**DESCRIPTION OF THE TASK:** Output the listing exactly, leaving nothing out.

**DATASET EXTRACT:**
────────────────────────────────────────

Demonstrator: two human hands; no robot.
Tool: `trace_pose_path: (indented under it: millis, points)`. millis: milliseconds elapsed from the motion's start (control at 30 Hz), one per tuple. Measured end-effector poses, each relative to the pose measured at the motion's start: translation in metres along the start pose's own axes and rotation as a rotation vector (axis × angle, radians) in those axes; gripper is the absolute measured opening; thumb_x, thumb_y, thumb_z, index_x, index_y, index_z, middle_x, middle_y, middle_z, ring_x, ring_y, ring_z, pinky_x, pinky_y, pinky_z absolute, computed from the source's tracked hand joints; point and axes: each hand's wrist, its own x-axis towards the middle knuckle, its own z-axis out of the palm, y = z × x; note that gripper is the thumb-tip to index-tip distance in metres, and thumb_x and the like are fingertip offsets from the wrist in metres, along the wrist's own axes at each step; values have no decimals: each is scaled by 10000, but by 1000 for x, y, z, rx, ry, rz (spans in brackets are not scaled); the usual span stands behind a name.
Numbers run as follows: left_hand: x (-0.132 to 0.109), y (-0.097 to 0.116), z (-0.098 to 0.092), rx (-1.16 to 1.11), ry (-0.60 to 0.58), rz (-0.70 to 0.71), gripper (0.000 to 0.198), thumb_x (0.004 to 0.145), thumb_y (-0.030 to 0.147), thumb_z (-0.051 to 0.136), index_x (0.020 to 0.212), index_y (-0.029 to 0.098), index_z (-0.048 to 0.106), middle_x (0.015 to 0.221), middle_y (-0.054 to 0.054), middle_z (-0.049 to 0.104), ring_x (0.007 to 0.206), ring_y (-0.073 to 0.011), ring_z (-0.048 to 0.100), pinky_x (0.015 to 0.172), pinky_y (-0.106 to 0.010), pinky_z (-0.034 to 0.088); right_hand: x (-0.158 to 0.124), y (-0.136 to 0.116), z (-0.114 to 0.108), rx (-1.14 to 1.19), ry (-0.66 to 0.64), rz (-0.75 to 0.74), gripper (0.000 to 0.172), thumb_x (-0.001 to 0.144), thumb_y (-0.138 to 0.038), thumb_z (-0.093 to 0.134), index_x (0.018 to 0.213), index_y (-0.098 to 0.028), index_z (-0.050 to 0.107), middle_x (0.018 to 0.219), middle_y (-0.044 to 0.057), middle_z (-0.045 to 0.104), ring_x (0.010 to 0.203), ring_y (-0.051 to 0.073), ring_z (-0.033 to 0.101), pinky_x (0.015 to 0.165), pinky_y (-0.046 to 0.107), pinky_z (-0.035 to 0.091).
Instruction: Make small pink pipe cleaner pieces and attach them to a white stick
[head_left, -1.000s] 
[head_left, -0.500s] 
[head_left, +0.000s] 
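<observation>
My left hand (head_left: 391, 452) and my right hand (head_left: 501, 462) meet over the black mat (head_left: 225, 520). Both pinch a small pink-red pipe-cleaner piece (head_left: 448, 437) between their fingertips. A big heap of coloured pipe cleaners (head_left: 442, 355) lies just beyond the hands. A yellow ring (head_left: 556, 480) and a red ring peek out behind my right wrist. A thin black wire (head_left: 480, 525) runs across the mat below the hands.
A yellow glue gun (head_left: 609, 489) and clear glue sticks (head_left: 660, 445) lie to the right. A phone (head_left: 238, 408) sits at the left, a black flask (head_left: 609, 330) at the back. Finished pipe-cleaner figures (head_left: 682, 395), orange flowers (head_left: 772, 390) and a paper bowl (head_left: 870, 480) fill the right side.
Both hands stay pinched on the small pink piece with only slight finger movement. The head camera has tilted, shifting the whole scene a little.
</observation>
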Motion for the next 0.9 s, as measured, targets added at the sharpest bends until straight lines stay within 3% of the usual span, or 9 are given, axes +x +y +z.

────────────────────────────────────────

**SOLUTION TO THIS PROBLEM:**
Demonstrator: two human hands; no robot.
Tool: `trace_pose_path: (indented under it: millis, points)`. millis: milliseconds elapsed from the motion's start (control at 30 Hz), one per tuple. Measured end-effector poses, each relative to the pose measured at the motion's start: translation in metres along the start pose's own axes and rotation as a rotation vector (axis × angle, radians) in those axes; gripper is the absolute measured opening; thumb_x, thumb_y, thumb_z, index_x, index_y, index_z, middle_x, middle_y, middle_z, ring_x, ring_y, ring_z, pinky_x, pinky_y, pinky_z absolute, computed from the source's tracked hand joints; point and axes: each hand's wrist, its own x-axis towards the middle knuckle, its own z-axis out of the palm, y = z × x; note that gripper is the thumb-tip to index-tip distance in metres, and thumb_x and the like are fingertip offsets from the wrist in metres, along the wrist's own axes at each step; values have no decimals: each is scaled by 10000, but by 1000 for x, y, z, rx, ry, rz (spans in brackets are not scaled); the usual span stands behind a name.
Numbers run as follows: left_hand: x (-0.132 to 0.109), y (-0.097 to 0.116), z (-0.098 to 0.092), rx (-1.16 to 1.11), ry (-0.60 to 0.58), rz (-0.70 to 0.71), gripper (0.000 to 0.198), thumb_x (0.004 to 0.145), thumb_y (-0.030 to 0.147), thumb_z (-0.051 to 0.136), index_x (0.020 to 0.212), index_y (-0.029 to 0.098), index_z (-0.048 to 0.106), middle_x (0.015 to 0.221), middle_y (-0.054 to 0.054), middle_z (-0.049 to 0.104), ring_x (0.007 to 0.206), ring_y (-0.073 to 0.011), ring_z (-0.048 to 0.100), pinky_x (0.015 to 0.172), pinky_y (-0.106 to 0.010), pinky_z (-0.034 to 0.088); right_hand: x (-0.158 to 0.124), y (-0.136 to 0.116), z (-0.114 to 0.108), rx (-1.14 to 1.19), ry (-0.66 to 0.64), rz (-0.75 to 0.74), gripper (0.000 to 0.172), thumb_x (-0.001 to 0.144), thumb_y (-0.138 to 0.038), thumb_z (-0.093 to 0.134), index_x (0.018 to 0.213), index_y (-0.098 to 0.028), index_z (-0.050 to 0.107), middle_x (0.018 to 0.219), middle_y (-0.044 to 0.057), middle_z (-0.045 to 0.104), ring_x (0.010 to 0.203), ring_y (-0.051 to 0.073), ring_z (-0.033 to 0.101), pinky_x (0.015 to 0.165), pinky_y (-0.046 to 0.107), pinky_z (-0.035 to 0.091).
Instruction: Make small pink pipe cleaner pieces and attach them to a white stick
[head_left, -1.000s] 
[head_left, -0.500s] 
[head_left, +0.000s] 
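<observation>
My left hand (head_left: 391, 452) and my right hand (head_left: 501, 462) meet over the black mat (head_left: 225, 520). Both pinch a small pink-red pipe-cleaner piece (head_left: 448, 437) between their fingertips. A big heap of coloured pipe cleaners (head_left: 442, 355) lies just beyond the hands. A yellow ring (head_left: 556, 480) and a red ring peek out behind my right wrist. A thin black wire (head_left: 480, 525) runs across the mat below the hands.
A yellow glue gun (head_left: 609, 489) and clear glue sticks (head_left: 660, 445) lie to the right. A phone (head_left: 238, 408) sits at the left, a black flask (head_left: 609, 330) at the back. Finished pipe-cleaner figures (head_left: 682, 395), orange flowers (head_left: 772, 390) and a paper bowl (head_left: 870, 480) fill the right side.
Both hands stay pinched on the small pink piece with only slight finger movement. The head camera has tilted, shifting the whole scene a little.
</observation>
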Motion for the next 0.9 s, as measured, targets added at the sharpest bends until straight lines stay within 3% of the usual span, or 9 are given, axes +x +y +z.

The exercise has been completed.